EXERCISE BRIEF
Everything from the line containing "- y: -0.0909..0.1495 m" through the line containing "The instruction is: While" should be repeated exactly, and nothing else from the data.

DATASET EXCERPTS
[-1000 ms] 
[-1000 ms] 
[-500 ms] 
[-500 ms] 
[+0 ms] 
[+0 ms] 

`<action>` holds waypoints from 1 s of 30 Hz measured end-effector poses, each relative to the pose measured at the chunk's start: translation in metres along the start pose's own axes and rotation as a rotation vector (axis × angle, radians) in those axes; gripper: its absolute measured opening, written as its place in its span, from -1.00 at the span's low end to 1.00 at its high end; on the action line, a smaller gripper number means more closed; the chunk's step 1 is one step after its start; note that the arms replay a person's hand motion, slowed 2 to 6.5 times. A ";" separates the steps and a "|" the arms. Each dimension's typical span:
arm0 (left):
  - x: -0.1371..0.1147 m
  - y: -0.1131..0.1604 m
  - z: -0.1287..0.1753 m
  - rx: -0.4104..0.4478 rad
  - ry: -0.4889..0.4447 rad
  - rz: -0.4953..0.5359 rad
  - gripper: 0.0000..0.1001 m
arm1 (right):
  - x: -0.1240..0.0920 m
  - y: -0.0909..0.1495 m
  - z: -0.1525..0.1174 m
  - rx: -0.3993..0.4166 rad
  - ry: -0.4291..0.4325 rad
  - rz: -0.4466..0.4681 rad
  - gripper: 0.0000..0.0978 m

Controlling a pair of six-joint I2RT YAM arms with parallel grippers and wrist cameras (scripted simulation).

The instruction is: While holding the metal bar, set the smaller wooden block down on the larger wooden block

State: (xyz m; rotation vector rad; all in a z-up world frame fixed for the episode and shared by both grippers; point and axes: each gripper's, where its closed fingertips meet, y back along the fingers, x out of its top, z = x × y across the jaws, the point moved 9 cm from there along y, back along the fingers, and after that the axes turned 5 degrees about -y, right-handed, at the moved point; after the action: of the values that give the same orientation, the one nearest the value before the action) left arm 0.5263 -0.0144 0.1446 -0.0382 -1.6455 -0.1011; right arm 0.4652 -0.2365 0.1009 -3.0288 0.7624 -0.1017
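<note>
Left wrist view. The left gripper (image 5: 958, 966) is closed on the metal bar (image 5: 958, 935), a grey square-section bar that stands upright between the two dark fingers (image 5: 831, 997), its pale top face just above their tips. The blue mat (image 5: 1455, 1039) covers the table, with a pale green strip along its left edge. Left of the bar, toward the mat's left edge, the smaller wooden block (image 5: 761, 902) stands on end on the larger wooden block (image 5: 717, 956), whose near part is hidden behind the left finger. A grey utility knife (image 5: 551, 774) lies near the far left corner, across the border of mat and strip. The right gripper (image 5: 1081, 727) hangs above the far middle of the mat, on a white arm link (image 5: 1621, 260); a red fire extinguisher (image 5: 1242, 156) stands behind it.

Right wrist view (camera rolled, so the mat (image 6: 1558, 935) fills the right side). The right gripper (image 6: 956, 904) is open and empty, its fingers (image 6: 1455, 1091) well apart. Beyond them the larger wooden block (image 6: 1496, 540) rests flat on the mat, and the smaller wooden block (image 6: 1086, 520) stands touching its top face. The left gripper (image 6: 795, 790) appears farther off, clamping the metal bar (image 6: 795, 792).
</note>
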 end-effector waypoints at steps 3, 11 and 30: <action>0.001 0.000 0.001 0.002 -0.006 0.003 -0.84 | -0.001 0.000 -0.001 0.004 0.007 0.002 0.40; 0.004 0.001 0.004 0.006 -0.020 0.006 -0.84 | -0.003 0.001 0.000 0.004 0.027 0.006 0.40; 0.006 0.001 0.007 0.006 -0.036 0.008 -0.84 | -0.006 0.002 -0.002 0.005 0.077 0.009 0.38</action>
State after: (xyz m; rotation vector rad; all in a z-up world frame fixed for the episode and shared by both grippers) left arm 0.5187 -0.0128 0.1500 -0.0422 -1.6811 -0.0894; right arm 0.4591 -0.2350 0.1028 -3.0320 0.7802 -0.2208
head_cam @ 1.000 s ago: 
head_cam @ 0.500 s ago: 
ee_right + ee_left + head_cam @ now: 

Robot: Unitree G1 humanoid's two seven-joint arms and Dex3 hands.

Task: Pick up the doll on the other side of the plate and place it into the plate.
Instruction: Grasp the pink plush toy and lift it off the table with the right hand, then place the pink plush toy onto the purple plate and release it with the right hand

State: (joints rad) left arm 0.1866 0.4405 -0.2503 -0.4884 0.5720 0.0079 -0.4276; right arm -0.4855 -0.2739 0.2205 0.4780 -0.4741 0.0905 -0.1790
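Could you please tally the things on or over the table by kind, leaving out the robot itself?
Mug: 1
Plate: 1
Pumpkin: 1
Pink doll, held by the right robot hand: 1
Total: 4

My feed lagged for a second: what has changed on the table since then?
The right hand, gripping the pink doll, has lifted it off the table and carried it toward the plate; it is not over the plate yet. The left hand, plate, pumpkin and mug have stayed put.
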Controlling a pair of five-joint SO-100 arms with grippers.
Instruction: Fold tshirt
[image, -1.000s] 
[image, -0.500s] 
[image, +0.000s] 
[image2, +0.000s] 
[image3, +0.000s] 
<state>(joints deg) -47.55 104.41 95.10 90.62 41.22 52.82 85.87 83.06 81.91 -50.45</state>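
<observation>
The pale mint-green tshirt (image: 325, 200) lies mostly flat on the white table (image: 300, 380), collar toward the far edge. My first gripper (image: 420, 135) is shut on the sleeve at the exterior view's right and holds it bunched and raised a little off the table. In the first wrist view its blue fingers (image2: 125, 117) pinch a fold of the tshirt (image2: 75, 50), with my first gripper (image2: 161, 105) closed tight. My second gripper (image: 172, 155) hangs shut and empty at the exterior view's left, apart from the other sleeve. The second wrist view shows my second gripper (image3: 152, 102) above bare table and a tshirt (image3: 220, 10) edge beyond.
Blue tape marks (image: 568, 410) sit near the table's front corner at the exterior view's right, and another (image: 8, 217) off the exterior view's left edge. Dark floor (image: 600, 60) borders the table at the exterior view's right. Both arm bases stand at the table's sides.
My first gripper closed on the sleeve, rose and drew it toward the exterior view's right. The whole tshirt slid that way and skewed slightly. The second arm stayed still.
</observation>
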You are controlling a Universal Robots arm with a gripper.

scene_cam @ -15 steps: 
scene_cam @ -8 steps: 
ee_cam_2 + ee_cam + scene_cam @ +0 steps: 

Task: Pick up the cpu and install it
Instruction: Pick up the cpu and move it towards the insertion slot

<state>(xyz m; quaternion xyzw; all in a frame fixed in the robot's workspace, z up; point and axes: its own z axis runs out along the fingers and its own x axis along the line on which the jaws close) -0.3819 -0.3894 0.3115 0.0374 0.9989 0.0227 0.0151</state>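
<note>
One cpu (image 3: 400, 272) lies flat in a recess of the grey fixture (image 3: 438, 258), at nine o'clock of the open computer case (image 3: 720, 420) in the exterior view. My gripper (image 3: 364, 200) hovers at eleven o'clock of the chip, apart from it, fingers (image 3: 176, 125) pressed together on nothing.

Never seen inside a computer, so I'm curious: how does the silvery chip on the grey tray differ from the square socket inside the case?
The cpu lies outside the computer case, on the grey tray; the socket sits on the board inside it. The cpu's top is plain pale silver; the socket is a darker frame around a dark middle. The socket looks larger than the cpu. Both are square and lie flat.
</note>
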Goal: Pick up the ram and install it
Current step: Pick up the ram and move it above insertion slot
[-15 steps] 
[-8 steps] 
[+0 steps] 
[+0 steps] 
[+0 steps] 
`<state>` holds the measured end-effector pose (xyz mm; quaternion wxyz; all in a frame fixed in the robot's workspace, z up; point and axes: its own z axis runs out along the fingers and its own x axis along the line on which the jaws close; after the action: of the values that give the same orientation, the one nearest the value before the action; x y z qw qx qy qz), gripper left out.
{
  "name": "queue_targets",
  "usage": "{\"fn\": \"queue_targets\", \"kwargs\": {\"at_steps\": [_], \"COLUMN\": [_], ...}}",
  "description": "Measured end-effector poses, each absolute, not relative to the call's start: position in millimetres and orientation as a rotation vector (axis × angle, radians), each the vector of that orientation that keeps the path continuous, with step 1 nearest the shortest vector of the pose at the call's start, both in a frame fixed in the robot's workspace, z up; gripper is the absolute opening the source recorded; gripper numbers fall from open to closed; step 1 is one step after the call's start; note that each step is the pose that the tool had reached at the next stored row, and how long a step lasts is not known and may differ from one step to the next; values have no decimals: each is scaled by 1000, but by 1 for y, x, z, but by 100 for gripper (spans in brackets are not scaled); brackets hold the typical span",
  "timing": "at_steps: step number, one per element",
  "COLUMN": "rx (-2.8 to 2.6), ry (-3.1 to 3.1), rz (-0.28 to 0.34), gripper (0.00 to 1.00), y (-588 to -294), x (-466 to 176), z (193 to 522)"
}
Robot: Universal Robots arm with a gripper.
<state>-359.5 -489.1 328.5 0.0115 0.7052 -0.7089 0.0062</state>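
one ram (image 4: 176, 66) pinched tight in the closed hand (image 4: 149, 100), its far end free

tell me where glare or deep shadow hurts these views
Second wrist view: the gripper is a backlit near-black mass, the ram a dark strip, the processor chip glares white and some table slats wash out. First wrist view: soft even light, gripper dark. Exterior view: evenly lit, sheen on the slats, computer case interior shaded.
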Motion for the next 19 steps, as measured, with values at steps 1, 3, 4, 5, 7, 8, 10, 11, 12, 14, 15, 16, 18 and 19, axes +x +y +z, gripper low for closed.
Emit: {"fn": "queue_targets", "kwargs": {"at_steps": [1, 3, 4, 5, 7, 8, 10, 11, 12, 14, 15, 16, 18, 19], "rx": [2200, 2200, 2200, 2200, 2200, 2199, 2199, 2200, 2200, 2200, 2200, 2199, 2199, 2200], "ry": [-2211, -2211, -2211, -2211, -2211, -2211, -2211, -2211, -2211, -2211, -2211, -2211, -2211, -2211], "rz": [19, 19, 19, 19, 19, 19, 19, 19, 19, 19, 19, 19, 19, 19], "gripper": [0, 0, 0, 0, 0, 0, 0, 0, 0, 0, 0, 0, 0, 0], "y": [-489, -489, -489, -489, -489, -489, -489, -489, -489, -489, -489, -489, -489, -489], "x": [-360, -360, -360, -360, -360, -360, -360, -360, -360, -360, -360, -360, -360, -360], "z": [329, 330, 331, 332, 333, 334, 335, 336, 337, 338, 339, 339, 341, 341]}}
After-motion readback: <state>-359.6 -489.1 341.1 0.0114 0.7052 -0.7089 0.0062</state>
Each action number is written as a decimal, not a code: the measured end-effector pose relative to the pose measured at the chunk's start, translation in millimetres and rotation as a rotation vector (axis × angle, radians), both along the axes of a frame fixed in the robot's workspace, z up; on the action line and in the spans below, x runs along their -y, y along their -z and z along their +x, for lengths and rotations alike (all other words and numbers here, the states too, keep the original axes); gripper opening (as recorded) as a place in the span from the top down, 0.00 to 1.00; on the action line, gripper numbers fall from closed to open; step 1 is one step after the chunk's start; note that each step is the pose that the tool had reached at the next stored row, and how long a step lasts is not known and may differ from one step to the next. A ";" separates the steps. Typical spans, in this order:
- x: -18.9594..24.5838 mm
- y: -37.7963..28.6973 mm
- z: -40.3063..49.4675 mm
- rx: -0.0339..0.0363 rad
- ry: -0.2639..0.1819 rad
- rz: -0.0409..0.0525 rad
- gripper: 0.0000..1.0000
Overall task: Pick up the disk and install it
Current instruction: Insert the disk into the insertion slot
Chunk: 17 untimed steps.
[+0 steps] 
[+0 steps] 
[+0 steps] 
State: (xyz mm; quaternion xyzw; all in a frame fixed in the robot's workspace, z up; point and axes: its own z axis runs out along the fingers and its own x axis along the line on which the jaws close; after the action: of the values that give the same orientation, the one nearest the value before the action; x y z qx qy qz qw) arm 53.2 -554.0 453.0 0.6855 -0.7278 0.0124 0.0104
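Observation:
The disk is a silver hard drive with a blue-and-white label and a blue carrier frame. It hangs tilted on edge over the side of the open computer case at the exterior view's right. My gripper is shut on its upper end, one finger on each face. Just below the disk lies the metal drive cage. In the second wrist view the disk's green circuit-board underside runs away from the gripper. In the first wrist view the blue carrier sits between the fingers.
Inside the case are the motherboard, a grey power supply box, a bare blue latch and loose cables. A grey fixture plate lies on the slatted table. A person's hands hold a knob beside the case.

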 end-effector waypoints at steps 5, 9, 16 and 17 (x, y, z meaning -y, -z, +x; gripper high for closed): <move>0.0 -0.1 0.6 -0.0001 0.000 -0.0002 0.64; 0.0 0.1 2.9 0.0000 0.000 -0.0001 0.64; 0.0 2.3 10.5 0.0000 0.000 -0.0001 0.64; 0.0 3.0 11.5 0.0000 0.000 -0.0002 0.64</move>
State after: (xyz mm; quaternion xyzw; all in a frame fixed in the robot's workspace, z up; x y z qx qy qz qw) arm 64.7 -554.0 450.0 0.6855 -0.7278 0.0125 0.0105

OUTPUT
  - y: -0.0909..0.1495 m
  - z: -0.1525..0.1174 m
  - rx: -0.3993..0.4166 rad
  - ry: -0.4291..0.4325 rad
  - rz: -0.4466..0.4681 rad
  - gripper: 0.0000..0.0978 m

Controlling a pair of six-joint I2RT YAM arms with parallel grippers and wrist cameras (scripted simulation).

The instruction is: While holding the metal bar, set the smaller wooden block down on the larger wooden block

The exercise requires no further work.